Selanjutnya, masa tindak lanjut agak singkat dan kami hanya
memeriksa efek jangka pendek pRBD. Kami juga tidak dapat
mengesampingkan kemungkinan keberadaan pRBD sebagai
outcome stroke lacunar yang tidak terdiagnosis dalam sistem
nigrostriatal.

Kelebihan penelitian kami meliputi pengumpulan data


yang ketat untuk semua variabel di antara peserta, tindak lanjut
yang konsisten, dan perbandingan subjek dalam desain
longitudinal. Secara keseluruhan, dalam penelitian prospektif
berbasis populasi ini, kami mengamati bahwa peserta dengan
pRBD memiliki peningkatan risiko terkena stroke, baik iskemik
maupun hemoragik, selama 3 tahun masa tindak lanjut.

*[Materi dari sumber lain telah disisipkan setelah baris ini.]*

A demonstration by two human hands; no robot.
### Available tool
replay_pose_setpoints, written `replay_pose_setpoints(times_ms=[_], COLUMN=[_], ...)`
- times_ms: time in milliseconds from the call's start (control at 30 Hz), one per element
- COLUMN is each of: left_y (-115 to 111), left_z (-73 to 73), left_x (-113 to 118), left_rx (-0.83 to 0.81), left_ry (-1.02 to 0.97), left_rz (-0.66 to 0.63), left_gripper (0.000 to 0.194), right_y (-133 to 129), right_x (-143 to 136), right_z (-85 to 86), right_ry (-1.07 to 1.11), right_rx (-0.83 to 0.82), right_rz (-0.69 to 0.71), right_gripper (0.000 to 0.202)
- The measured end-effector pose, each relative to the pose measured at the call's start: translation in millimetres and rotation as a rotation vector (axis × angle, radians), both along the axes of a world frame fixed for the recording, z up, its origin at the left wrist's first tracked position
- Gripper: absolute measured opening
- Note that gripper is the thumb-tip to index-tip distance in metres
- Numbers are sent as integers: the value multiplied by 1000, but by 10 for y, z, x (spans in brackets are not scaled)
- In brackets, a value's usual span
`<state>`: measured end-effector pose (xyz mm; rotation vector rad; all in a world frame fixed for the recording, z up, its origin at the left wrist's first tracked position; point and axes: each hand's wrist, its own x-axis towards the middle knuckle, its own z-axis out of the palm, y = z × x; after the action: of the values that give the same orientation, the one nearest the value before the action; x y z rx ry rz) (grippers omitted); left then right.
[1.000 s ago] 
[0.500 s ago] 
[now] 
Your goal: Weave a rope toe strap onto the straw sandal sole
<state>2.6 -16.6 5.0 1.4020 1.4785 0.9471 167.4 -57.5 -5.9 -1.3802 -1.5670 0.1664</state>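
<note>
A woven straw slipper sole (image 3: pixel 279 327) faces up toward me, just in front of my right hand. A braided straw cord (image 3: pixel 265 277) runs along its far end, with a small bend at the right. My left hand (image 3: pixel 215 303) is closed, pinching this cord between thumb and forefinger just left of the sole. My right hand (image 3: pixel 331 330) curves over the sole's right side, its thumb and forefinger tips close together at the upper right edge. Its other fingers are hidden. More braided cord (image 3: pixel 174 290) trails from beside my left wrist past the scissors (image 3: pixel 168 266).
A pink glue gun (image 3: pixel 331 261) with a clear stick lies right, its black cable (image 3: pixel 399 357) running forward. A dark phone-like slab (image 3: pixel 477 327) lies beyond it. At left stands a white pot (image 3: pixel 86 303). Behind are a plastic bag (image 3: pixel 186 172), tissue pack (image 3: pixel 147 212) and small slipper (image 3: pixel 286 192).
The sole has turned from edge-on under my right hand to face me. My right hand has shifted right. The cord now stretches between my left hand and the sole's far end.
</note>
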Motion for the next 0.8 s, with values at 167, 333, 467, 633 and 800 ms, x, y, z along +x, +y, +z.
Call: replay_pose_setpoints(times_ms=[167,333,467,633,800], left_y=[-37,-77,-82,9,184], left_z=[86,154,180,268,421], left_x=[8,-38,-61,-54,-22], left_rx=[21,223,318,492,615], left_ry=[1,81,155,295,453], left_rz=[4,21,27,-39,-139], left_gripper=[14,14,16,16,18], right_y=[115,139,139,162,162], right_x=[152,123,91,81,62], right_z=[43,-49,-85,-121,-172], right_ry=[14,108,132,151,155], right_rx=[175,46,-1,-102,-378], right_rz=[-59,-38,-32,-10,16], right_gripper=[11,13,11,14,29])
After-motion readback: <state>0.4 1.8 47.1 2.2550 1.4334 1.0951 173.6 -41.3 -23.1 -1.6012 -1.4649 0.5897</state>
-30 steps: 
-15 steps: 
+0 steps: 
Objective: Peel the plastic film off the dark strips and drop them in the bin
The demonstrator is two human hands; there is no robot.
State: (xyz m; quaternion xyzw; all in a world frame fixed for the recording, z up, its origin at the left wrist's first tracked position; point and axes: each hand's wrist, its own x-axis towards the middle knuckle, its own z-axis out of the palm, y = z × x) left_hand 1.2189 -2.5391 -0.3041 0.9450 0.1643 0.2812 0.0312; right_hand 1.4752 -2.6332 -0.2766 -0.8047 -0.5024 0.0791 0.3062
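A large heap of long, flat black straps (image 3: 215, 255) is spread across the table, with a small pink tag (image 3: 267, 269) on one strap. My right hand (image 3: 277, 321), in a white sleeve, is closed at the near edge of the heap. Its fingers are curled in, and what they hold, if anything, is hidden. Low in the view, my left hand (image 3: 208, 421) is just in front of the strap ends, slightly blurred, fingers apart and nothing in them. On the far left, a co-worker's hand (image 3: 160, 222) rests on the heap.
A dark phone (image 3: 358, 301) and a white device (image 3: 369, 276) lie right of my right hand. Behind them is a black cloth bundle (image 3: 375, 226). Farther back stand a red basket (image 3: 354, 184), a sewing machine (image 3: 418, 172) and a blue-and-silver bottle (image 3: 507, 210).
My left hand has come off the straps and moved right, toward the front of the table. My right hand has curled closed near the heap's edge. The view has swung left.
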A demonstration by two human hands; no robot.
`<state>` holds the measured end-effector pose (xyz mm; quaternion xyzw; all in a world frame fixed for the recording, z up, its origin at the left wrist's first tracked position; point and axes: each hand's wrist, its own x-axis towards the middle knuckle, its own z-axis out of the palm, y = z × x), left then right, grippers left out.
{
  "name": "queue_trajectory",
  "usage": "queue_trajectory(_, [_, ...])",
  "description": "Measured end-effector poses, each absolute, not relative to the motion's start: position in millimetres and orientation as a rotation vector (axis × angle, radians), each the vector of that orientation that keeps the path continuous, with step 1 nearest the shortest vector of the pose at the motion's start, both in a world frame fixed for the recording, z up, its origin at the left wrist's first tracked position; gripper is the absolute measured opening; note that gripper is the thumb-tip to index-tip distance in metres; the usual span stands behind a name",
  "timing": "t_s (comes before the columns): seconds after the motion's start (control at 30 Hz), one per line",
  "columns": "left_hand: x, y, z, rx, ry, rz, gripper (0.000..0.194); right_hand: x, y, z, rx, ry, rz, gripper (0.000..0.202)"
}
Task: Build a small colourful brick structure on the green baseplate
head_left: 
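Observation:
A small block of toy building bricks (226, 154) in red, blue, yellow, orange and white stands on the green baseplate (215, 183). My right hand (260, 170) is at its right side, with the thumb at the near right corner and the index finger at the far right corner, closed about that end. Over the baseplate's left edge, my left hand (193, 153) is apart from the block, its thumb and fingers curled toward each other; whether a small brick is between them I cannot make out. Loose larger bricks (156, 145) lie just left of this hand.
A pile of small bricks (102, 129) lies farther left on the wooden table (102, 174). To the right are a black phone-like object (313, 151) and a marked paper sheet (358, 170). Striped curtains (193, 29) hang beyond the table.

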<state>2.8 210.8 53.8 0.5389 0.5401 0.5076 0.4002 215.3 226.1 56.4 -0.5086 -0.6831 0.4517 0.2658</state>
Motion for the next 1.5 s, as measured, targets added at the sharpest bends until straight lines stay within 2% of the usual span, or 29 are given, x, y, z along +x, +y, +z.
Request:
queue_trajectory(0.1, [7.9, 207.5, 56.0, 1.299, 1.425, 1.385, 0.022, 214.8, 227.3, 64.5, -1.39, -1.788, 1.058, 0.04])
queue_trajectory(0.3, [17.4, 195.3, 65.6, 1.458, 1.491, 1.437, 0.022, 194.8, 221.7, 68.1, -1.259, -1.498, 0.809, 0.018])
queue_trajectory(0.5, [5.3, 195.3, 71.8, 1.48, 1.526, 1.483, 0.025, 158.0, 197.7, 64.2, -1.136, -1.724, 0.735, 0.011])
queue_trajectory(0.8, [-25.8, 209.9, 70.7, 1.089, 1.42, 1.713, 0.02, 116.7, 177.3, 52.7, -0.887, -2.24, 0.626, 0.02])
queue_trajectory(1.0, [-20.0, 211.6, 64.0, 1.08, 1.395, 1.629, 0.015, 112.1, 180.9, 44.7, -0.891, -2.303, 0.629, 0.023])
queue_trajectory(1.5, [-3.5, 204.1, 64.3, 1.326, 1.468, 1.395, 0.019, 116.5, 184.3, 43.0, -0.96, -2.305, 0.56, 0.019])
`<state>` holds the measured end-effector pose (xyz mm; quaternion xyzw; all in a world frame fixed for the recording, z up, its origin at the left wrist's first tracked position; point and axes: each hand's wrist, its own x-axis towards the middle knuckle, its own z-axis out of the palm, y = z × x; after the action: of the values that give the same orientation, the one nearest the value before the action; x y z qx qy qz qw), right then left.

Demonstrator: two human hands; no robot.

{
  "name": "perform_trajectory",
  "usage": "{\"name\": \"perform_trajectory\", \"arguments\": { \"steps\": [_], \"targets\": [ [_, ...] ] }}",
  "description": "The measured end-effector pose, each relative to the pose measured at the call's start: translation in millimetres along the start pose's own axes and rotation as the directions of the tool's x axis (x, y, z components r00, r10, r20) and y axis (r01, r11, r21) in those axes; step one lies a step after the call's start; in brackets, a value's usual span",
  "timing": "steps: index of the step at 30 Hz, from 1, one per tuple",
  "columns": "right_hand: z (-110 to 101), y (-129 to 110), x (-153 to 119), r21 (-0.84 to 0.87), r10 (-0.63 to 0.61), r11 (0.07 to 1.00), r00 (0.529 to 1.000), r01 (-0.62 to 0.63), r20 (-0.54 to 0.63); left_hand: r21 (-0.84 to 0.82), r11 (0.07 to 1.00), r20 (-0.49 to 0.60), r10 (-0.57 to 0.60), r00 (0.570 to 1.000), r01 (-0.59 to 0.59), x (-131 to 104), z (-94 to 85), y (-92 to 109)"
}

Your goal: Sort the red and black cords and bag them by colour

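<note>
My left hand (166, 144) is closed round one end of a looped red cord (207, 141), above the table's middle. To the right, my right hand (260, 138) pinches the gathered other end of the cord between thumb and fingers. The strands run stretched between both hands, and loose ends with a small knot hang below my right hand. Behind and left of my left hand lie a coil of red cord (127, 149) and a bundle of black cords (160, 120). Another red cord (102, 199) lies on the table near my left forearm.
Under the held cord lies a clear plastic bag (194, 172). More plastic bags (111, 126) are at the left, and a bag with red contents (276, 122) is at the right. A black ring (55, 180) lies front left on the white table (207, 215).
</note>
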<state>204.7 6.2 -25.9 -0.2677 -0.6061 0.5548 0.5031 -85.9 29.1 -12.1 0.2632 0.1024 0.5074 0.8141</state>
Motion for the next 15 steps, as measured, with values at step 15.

Penelitian terdahulu dengan RBD yang dikonfirmasi secara klinis,
tindak lanjut yang lebih lama, dan ukuran spesifik risiko
perdarahan (seperti gradient echosequencepada MRI untuk
mengevaluasi potensi komorbid angiopati serebral amiloid) akan
tepat untuk meneliti lebih lanjut hubungan ini.